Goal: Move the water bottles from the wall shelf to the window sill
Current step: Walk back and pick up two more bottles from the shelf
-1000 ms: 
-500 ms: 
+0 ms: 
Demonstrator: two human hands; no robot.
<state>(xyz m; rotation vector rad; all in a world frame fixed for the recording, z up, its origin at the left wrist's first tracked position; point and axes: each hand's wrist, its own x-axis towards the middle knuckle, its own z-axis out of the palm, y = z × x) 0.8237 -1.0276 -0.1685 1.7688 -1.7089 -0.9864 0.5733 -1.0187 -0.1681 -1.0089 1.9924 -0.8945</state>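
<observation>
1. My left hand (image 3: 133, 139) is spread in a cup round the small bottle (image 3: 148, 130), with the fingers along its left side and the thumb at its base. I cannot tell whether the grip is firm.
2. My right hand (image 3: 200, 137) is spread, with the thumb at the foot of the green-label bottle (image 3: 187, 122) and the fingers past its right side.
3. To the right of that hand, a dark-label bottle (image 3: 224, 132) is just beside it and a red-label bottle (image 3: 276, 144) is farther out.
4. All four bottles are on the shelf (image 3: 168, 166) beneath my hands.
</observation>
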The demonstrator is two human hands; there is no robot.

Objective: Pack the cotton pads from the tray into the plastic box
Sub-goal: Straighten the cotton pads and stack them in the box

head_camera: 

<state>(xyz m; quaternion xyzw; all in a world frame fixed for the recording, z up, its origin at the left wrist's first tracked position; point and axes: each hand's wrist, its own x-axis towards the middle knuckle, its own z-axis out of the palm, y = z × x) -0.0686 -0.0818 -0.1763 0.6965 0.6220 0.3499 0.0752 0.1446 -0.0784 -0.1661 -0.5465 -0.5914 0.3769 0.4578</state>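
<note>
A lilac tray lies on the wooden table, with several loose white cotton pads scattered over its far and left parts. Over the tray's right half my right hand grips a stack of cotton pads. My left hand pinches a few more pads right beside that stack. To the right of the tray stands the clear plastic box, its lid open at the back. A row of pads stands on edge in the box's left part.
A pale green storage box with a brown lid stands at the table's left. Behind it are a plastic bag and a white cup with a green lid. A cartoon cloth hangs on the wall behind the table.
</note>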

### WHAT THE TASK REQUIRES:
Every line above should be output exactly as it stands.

### EXERCISE ANSWER:
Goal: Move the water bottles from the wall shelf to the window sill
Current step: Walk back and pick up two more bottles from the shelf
-1000 ms: 
-500 ms: 
+0 ms: 
Demonstrator: two human hands; no robot.
<state>(xyz m; rotation vector rad; all in a world frame fixed for the recording, z up, its origin at the left wrist's first tracked position; point and axes: each hand's wrist, its own x-axis towards the middle knuckle, its own z-axis out of the palm, y = z × x) 0.8237 -1.0276 -0.1685 1.7688 -1.7089 -0.9864 0.5733 -1.0187 -0.1681 -1.0089 1.9924 -0.8945</state>
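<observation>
1. My left hand (image 3: 133, 139) is spread in a cup round the small bottle (image 3: 148, 130), with the fingers along its left side and the thumb at its base. I cannot tell whether the grip is firm.
2. My right hand (image 3: 200, 137) is spread, with the thumb at the foot of the green-label bottle (image 3: 187, 122) and the fingers past its right side.
3. To the right of that hand, a dark-label bottle (image 3: 224, 132) is just beside it and a red-label bottle (image 3: 276, 144) is farther out.
4. All four bottles are on the shelf (image 3: 168, 166) beneath my hands.
</observation>
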The demonstrator is two human hands; there is no robot.

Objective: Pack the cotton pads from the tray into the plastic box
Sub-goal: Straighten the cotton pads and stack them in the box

head_camera: 

<state>(xyz m; quaternion xyzw; all in a world frame fixed for the recording, z up, its origin at the left wrist's first tracked position; point and axes: each hand's wrist, its own x-axis towards the middle knuckle, its own z-axis out of the palm, y = z × x) -0.0686 -0.0818 -0.1763 0.6965 0.6220 0.3499 0.0752 0.1446 -0.0784 -0.1661 -0.5465 -0.5914 0.3769 0.4578</state>
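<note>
A lilac tray lies on the wooden table, with several loose white cotton pads scattered over its far and left parts. Over the tray's right half my right hand grips a stack of cotton pads. My left hand pinches a few more pads right beside that stack. To the right of the tray stands the clear plastic box, its lid open at the back. A row of pads stands on edge in the box's left part.
A pale green storage box with a brown lid stands at the table's left. Behind it are a plastic bag and a white cup with a green lid. A cartoon cloth hangs on the wall behind the table.
</note>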

This exercise requires nothing more.